Recipe for curried red lentil and yogurt soup

Curried red lentil soup 

One of my favorite ways to make soup is to start with ingredients from one point on the color spectrum. Sometimes I go for browns, or greens. Today, it's red/pink/orange/gold. Throw some red lentils and matching vegetables into a slow cooker, add an onion (of course), then look for spices to match. Smooth out the whole thing with some Greek yogurt at the end. The result? Rustic, earthy, but not heavy. Definitely a warmer-weather soup that's good hot or cold. Pair it with a sandwich, a few samosas, or bread and cheese. (My cat, Gyllen, couldn't resist the aroma of this soup; he kept trying to get into the photo, and finally succeeded.) The recipe includes both slow cooker and stove-top instructions.

Curried red lentil and yogurt soup

Serves 8.

Ingredients

2 cups red lentils
1 cup chopped tomato (I use Pomi tomato)
1 carrot, peeled and roughly chopped
1 medium onion, peeled and roughly chopped
1 Tbsp sweet curry powder
1-1/2 tsp ras el hanout (or a mix of cumin and turmeric)
1/4 tsp cayenne pepper
6 cups water
Zest of 1 lemon
1/2 cup Greek yogurt
Kosher salt and fresh black pepper, to taste

Directions

In a 4-quart slow cooker, place the lentils, tomato, carrot, onion, curry, ras el hanout and cayenne. Add 6 cups of water, and stir to combine. Cook on HIGH for 3 hours.

(To cook on the stove top, place lentils, tomato, carrot, onion, curry, ras el hanout and cayenne in a small Dutch oven or heavy soup pot. Add 8 cups of water. Bring to a boil, then reduce heat to low and cook, partially covered, for 2 hours.
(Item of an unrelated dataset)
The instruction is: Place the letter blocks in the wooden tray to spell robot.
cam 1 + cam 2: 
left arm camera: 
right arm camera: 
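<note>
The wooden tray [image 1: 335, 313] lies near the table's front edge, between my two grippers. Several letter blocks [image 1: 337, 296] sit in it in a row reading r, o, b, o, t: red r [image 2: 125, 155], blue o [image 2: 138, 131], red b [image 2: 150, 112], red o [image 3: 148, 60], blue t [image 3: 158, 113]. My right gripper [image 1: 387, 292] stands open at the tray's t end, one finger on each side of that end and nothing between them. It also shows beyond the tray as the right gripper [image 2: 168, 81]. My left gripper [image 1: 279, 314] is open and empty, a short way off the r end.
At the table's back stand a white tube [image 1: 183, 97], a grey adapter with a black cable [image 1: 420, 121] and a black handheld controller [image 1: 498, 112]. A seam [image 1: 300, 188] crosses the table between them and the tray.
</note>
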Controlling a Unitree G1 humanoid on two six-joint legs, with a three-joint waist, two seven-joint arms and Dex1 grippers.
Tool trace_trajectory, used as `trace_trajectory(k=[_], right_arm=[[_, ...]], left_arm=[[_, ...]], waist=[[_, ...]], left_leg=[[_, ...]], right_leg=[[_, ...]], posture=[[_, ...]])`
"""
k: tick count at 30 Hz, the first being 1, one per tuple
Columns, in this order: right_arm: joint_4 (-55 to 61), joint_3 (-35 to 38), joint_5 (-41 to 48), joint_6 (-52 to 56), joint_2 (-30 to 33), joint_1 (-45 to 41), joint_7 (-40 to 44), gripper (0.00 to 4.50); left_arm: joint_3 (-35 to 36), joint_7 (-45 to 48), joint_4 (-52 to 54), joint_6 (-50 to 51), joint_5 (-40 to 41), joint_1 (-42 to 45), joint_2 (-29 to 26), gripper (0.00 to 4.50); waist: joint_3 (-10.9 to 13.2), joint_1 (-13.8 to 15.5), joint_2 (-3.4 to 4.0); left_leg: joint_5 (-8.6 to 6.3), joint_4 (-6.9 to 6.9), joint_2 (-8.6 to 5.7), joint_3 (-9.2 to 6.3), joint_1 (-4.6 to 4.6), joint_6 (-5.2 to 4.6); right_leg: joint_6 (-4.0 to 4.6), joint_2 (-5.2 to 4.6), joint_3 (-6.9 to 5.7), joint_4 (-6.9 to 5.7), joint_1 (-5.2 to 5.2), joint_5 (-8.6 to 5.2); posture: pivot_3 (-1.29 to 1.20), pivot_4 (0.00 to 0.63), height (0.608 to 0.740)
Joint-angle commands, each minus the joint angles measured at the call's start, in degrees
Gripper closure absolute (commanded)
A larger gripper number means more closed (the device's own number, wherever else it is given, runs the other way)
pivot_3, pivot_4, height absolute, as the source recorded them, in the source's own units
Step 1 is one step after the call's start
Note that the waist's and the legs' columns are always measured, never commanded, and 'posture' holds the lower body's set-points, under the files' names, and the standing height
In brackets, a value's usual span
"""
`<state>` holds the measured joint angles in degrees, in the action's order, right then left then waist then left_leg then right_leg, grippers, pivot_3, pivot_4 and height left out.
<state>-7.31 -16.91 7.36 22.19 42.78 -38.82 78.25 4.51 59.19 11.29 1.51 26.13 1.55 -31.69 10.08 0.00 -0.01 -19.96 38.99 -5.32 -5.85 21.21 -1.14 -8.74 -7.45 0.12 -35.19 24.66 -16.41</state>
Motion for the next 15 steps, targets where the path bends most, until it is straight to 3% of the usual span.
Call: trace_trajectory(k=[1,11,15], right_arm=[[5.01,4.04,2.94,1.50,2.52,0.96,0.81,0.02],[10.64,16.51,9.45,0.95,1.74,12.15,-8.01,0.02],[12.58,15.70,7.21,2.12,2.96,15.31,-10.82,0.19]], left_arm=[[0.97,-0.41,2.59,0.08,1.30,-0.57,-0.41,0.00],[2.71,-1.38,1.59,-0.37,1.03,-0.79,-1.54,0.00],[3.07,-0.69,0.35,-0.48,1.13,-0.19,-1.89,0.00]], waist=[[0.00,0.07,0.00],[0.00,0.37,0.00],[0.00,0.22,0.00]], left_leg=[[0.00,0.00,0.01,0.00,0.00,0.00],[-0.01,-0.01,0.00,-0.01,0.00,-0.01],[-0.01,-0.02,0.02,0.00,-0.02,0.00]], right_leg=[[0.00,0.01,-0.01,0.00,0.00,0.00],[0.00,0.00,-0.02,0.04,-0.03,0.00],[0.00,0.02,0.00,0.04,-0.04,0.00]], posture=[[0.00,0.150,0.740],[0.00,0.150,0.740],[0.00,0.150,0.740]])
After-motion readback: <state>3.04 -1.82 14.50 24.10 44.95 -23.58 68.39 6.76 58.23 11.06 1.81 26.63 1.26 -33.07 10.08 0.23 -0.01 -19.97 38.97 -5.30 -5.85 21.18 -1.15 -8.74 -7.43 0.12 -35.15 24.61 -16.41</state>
Check water from time to time, and add 1/4 cup at a time if the lentils start to stick. Then, continue with the directions below.)

Using an immersion blender (carefully!), or in batches in a standing blender, puree the soup until smooth. Add lemon zest, yogurt, and plenty of salt and pepper. Using the blender again, or a whisk, process the soup to incorporate the yogurt. 

Serve hot, or chill in the refrigerator for up to 3 days and serve cold.

Print recipe only.

Comments

1
Posted by: T.W. Barritt at Culinary Types | April 8, 2010 at 08:54 AM

I was just thinking lentil soup this morning as I was getting ready for work! I think I could do this with what I've got in the pantry (including a bag of red lentils I've been wondering what to do with.)

2
Posted by: Kalynskitchen | April 8, 2010 at 09:47 AM

Oh yes, I'm loving the sound of this. What do you think would happen if I left out the carrot to make it phase one? Would you add a little more tomato?

3
Posted by: Heidi | April 8, 2010 at 11:54 AM

Love that about colors. We kids would always laugh when my mom would make a meal of fish, cauliflower and rice. Or salmon, boiled carrots & canned peaches. Monochromatic meals. She'd never realize it until it was on the plate. Makes me smile to remember. Think I'll call her and reminisce ...

4
Posted by: Alta | April 8, 2010 at 12:03 PM

I still haven't make a creamy lentil soup. THis would be perfect!

5
Posted by: susan g | April 8, 2010 at 02:14 PM

Now that I have 11# of red lentils, I'm going to be making a lot of soups and Kayln's dal. Last night we had soup from Tea. Looks like this one goes to the top of the list.

6
Posted by: Lydia | April 8, 2010 at 04:52 PM

TW, I found some very old red lentils in my pantry when I went to make this soup. In fact, I'd forgotten to date the lid of the jar so those lentils might have qualified for museum admission! I tossed them into the compost pile, and bought fresh new lentils, which I'm sure make a difference in the taste of the soup.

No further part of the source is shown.